The third approach is to treat Leviticus as a symbolic or allegorical system that has little or nothing to do with sacrifices per se, but everything to do with teaching important lessons. Early use of this allegorical approach may be found in the work of Philo in the first century of the Common Era. An exemplary expression of this method is the work of Samson Raphael Hirsch, a mid-l9th-century Orthodox rabbi. In his interpretation, the offering ("korban," in Hebrew) is a means of getting close ("karob") to God; the whole-offering is the offering that one gives wholeheartedly—that is, with complete devotion. It must be without blemish to stress that our efforts to approach God come from strength and certainty, not weakness or compromise. An advantage of this approach is that it allows the book to "preach." One can find in the minutiae of the ancient priests’ daily routine some guidance and inspiration for our lives today. This approach’s disadvantage is that it strips the text of any historical meaning.

Although Gerstenberger’s commentary combines elements of all three approaches, he emphasizes the third. While he does attempt to indicate how the sacrifice laws of Leviticus operate, his real interest is in drawing larger religious conclusions from them. He does so by abstracting principles out of the specific laws of Leviticus and then associating those abstractions with other biblical passages. This approach has the advantage of rendering Leviticus immediately useful to the modern preacher, but it papers over the book’s special character and the uniqueness of its message. By privileging the Bible’s prophetic voice, Gerstenberger muffles the voice of the priests.

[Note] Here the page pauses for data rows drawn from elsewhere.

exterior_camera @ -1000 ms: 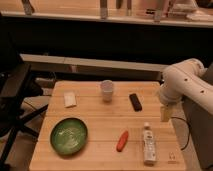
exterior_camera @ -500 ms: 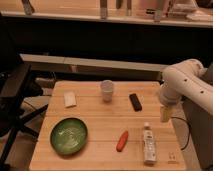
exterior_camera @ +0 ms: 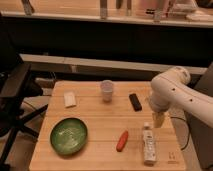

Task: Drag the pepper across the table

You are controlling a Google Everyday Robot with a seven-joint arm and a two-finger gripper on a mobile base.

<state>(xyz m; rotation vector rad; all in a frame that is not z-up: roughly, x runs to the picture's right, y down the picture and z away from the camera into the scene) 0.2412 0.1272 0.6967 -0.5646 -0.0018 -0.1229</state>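
Tool, jaws spread and empty, near the bottle, apart from the pepper on the table.

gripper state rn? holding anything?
Gripper: open, holding nothing; at the right side of the table, by the top of the bottle, apart from the pepper.

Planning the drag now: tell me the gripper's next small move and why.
Probably bring the gripper across and down to the pepper. The gripper hangs open and holds nothing, close to the top end of the white bottle at the right side of the table. The pepper lies untouched on the bottle's other side.
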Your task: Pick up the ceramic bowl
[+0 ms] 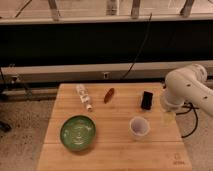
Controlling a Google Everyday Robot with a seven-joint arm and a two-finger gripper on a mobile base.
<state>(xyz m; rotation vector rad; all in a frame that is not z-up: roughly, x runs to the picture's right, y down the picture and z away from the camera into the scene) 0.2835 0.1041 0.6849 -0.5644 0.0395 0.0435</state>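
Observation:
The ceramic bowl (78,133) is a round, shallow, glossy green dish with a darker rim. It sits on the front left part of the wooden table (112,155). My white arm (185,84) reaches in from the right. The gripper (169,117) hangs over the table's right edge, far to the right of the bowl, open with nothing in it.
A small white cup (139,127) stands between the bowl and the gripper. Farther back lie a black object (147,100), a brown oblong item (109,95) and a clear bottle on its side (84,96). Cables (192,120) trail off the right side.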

A good example of how Gerstenberger’s commentary proceeds can be found in his discussion of the sin- and guilt-offerings mentioned in Leviticus 4-5. After a brief discussion of how the sacrifices were carried out, Gerstenberger turns to his main concern, the larger religious meaning. He asserts that the point is "atonement"—that is, the need to "redress" a "disrupted relationship with God." This is an important theme, but it omits the context of Leviticus.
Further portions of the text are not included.